Objetivos: Descrever a associação entre estado nutricional e função cognitiva em idosos residentes em lares.
Material e Métodos: Através de estudo epidemiológico observacional, transversal, analítico, no âmbito do projeto Portuguese Elderly Nutritional Status Surveillance System (PEN-3S), estudaram-se idosos residentes em lares registados no Instituto da Segurança Social, em Portugal continental e ilhas, elegidos por amostragem polietápica, com seleção aleatória de clusters amostrais. Nutricionistas e dietistas treinados realizaram entrevistas estruturadas face- -a-face assistidas por computador, recolhendo dados sociodemográficos, de auto-relato do estado de saúde, informação sobre lares, função cognitiva (Mini Mental State Examination) e estado nutricional (Mini Nutritional Assessment).
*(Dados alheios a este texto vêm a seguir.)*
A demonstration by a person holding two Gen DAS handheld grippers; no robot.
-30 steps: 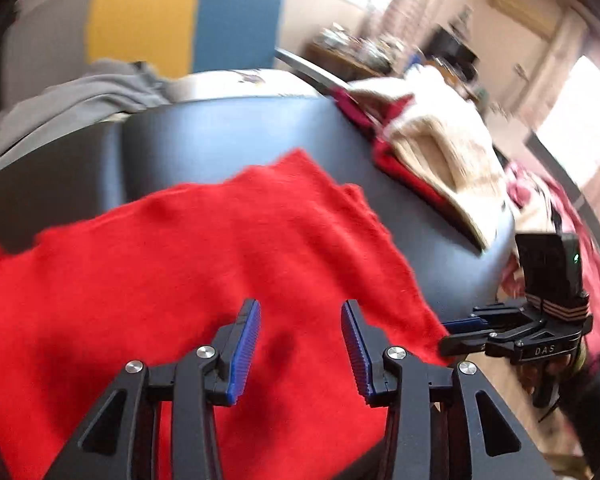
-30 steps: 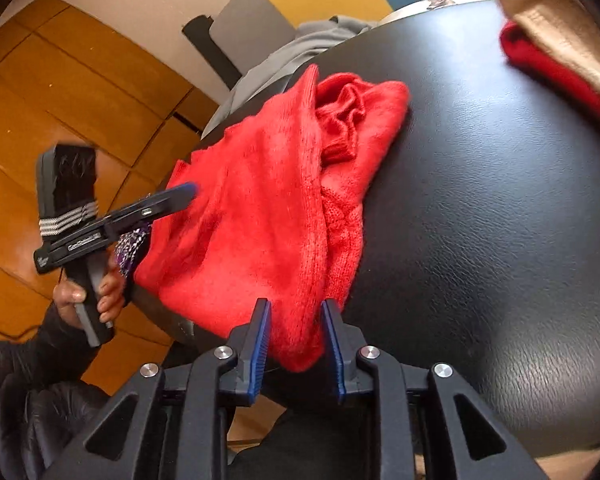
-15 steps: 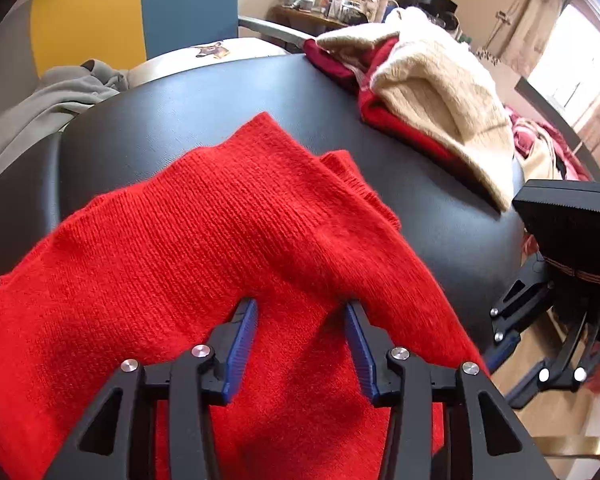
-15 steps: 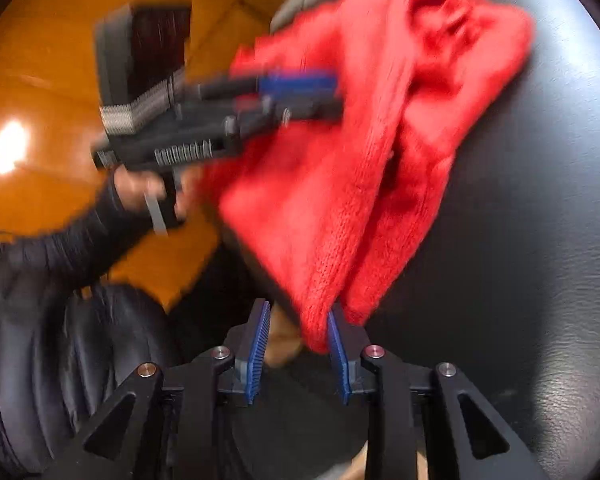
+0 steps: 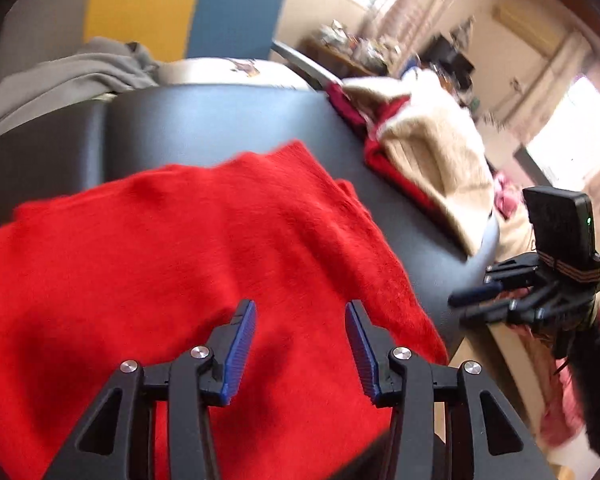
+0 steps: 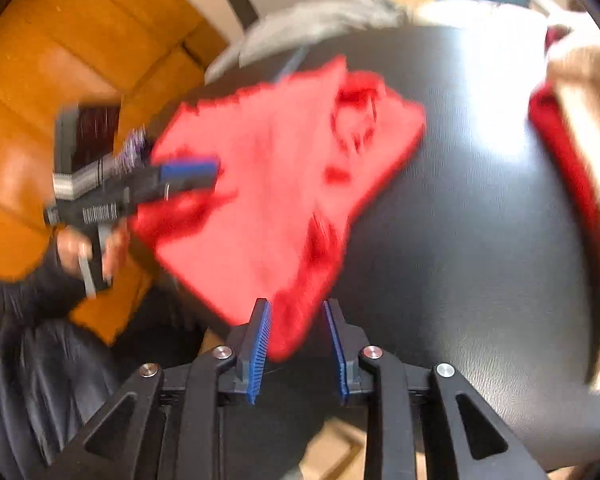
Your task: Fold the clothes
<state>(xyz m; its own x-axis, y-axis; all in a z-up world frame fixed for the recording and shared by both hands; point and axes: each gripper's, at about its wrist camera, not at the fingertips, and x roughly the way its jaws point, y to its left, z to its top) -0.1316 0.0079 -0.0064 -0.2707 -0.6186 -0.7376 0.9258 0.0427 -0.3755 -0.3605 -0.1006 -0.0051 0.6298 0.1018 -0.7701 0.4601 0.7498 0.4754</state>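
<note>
A red knit sweater [image 5: 188, 248] lies spread on a black padded table [image 5: 204, 128]. My left gripper [image 5: 300, 312] hovers open just above the sweater's near part, holding nothing. In the right wrist view the sweater [image 6: 276, 184] is blurred by motion; its near corner hangs between the blue pads of my right gripper [image 6: 298, 308], whose jaws stand apart around it. The left gripper [image 6: 188, 174] shows there at the sweater's left edge. The right gripper [image 5: 476, 300] shows in the left wrist view beyond the table's right edge.
A cream and dark red pile of clothes [image 5: 432, 152] lies at the table's far right. A grey garment [image 5: 72, 76] lies behind the table by a yellow and blue chair back [image 5: 180, 8]. Orange wooden floor [image 6: 40, 80] lies on the left.
The right gripper's pads have spread apart from the sweater corner they pinched. The sweater has flattened out on the table. The left gripper has lifted slightly off the cloth.
</note>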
Com modelos de regressão logística, corrigido o efeito do desenho, foi estudada a associação entre estado nutricional e função cognitiva.
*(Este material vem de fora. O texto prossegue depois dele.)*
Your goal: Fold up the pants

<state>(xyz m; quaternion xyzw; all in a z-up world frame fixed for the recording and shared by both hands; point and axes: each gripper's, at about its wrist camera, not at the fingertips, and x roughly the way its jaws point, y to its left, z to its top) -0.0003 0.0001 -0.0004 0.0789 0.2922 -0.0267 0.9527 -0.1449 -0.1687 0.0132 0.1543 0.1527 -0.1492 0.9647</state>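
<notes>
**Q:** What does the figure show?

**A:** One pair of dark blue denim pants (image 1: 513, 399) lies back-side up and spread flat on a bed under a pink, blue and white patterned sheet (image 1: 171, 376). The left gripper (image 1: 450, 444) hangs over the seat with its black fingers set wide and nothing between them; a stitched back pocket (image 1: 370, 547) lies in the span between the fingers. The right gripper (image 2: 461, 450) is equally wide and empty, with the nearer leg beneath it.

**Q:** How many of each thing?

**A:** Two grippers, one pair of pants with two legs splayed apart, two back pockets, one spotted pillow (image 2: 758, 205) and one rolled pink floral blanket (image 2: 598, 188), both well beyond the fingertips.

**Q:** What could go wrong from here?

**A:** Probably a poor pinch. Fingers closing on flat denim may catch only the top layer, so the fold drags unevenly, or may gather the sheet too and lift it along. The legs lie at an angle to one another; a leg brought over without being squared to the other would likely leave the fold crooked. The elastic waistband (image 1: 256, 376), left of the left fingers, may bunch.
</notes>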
Resultados: Foram avaliados 658 idosos. Desses, 52,3% apresentaram comprometimento da função cognitiva e 5,6% encontraram-se desnutridos, 38.8% sob risco de desnutrição e 55,6% com estado nutricional normal. Com modelos de regressão logística, foram identificados fatores associados ao risco de desnutrição ou desnutrição em idosos residentes em lares: comprometimento da função cognitiva (ORa 3,820; IC 2,093-6,969), idade (ORa 1,054; IC 1,011-1,099), localização do lar (Lisboa e Vale do Tejo ORa 8,936; IC 3,222-24,780; Alentejo ORa 6,187; IC 2,092-18,280; Madeira ORa 9,084; IC 2,618-31,550), stress psicológico ou doença aguda nos últimos três meses (ORa 7,273; IC 3,096-17,077) e auto-perceção do estado de saúde como “pior” quando comparado a pessoas da mesma idade (ORa 18,523; IC 7,319-46,879). Simultaneamente, estar sob risco de desnutrição ou desnutrido (ORa 3,263; IC 1,933-5,512), ter mais de 84 anos (ORa 2,521; IC 1,132-5,619) e a localização do lar (Lisboa e Vale do Tejo ORa 0,191; IC 0,070-0,520) revelaram-se fatores independentemente associados a apresentar comprometimento da função cognitiva.
Discussão de Resultados: Trata-se do primeiro estudo feito à escala nacional com registo de dados sobre estado nutricional e função cognitiva em idosos residentes em lares. As prevalências de comprometimento da função cognitiva são sobreponíveis a dados conhecidos no Líbano, sendo mais favoráveis que as encontradas para Itália ou Hong Kong. Relativamente ao estado nutricional, os resultados para Portugal revelaram-se mais favoráveis que os relatados para o Líbano, Bélgica, Japão, Suécia e Hong Kong. As diferenças metodológicas, nomeadamente no que se refere à amostragem, poderão justificar estas disparidades. Comprovou-se a existência de associação significativa entre o estado nutricional e a função cognitiva, após ajustamento por modelos multivariável e correção do efeito do desenho.
Conclusão: A malnutrição e o comprometimento da função cognitiva são problemas de saúde prevalentes que afetam os idosos residentes em lares, em Portugal continental e ilhas. Este conhecimento poderá fundamentar de forma mais adequada o desenvolvimento e a implementação de intervenções de saúde pública, especificamente dirigidas a idosos institucionalizados em lares Portugueses, que se assumem como prioritárias na promoção da sua qualidade de vida.